Thursday, February 13, 2014

Better beerfests and Big bears in Battersea

Following my comments the other day about Batemans brewery making some great strides forward, I should probably conserve some of the same breath to mention last weeks Battersea Beer Festival, another once sickly patient showing great signs of life and strength.

Because it was the closest one to where I grew up, Battersea was one of the first beer festivals I ever attended, and consequently became one of the first I got a bit disillusioned with.

OK, a lot disillusioned with. And probably with due cause.

Set in a small space within the Battersea Arts Centre, it would often fill to capacity, meaning a lengthy queue outside. And when you got inside there would only be a few beers on, mostly bland, boring, mainstream stuff that you could drink in greater comfort in a pub just down the road anyway.

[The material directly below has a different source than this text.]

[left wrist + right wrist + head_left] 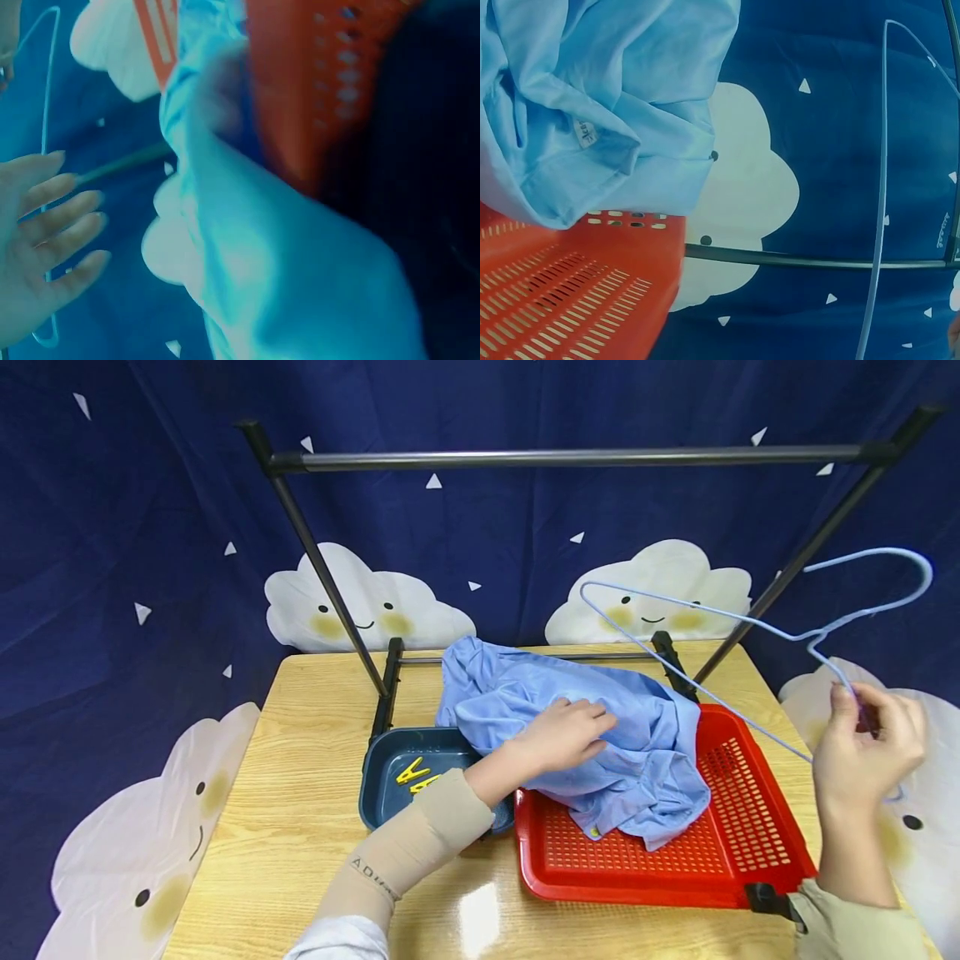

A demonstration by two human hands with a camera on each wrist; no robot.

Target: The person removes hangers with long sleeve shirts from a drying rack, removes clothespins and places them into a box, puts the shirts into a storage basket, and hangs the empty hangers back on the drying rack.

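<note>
My right hand (870,743) grips a light blue wire clothes hanger (697,606) by one shoulder near the neck, raised at the right with its hook uppermost. A crumpled light blue garment (540,681), with a small label (586,133) showing in the right wrist view, lies across the red basket (637,893). Over the garment my left hand (566,735) extends, palm down in the head view. Its fingers (67,217) are spread and loosely straight in the left wrist view, holding nothing.
A dark blue tray (390,802) with yellow clothespins (411,771) sits left of the basket, partly behind my left forearm. Behind stands a rack with a horizontal metal rail (577,458) and slanted posts (315,560). The wooden table (300,760) carries everything, before a dark blue curtain (510,410).
</note>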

Sometimes you wouldn't even get in - turned away after 45 minutes standing outside in the cold, because they'd run out of beer. I remember one occasion when they let people in for free because the only beers on were Young's Ordinary and Winter Warmer or something. It really wasn't much of a festival.

And so some years I wouldn't bother with Battersea at all.

This is all going back a few years, mind. I don't know if CAMRA's National Executive put them on special measures or something, but, last week's fest suggested that Battersea have completely turned things around.

Friday, February 7, 2014

Chocolate digestives and black pepper - in beer

When I first started properly drinking beer, Batemans were one of my very favourite breweries. Valiant, XXXB and Salem Porter were all music to my teenaged tastebuds, and the one-off Jawbreaker, brewed with hard toffee, was my favourite beer of 1996.

I even immortalised Batemans XB in a rather ghastly poem I wrote as a student:

"'Quintuple rum and black', said she.
It came to twelve pounds twenty-three
Including, of course, a pint for me
(of Batemans XB)"

The only other verse I remember is:

"Said he, 'this bird's with me tonight.
We'll settle this outside - ALRIGHT?!?'
And out of me he kicked the shite
(I lost the fight)"

I like to think that the quality of both my writing and my nights out have improved since then!

Monday, February 3, 2014

Pepys' cheese on toast

One of the loveliest foodie images of all time is that of Samuel Pepys burying his cheese when the Great Fire of London started.

I'm sure he did his bit helping to evacuate the women and children or whatever, but I just love the idea that his hunk of Parmesan was of such profound importance to him that he was damned if he'd allow it to melt away in some nasty fire.

Truly a man of high principle and considered priority!

Anchovy-fried Crostini with Parmesan shavings
Nobody really knows why Parmesan was so significant in Pepys' day, just that it was. Experts have theorised that Parmesan may have been used as a generic seasoning in place of salt, and added to meals to make them taste, well, nicer.

Our Sammy wouldn't have been sprinkling it on Spag Bol or Risotto which were still centuries away from London's menus, but clearly it was one of the most valuable and treasured imports at the time (some say more expensive than gold).

You can imagine the men of the late Renaissance tucking into big hunks of meat with some gently melting Parmesan on top, giving the flavour an umami boost. I'd hazard that they also whacked a bit in when making soups and stews.

Improved import channels with Parma mean that it's not so expensive these days and possibly not worth burying in the event of fire, but it's remarkable how Parmesan has stood the test of time.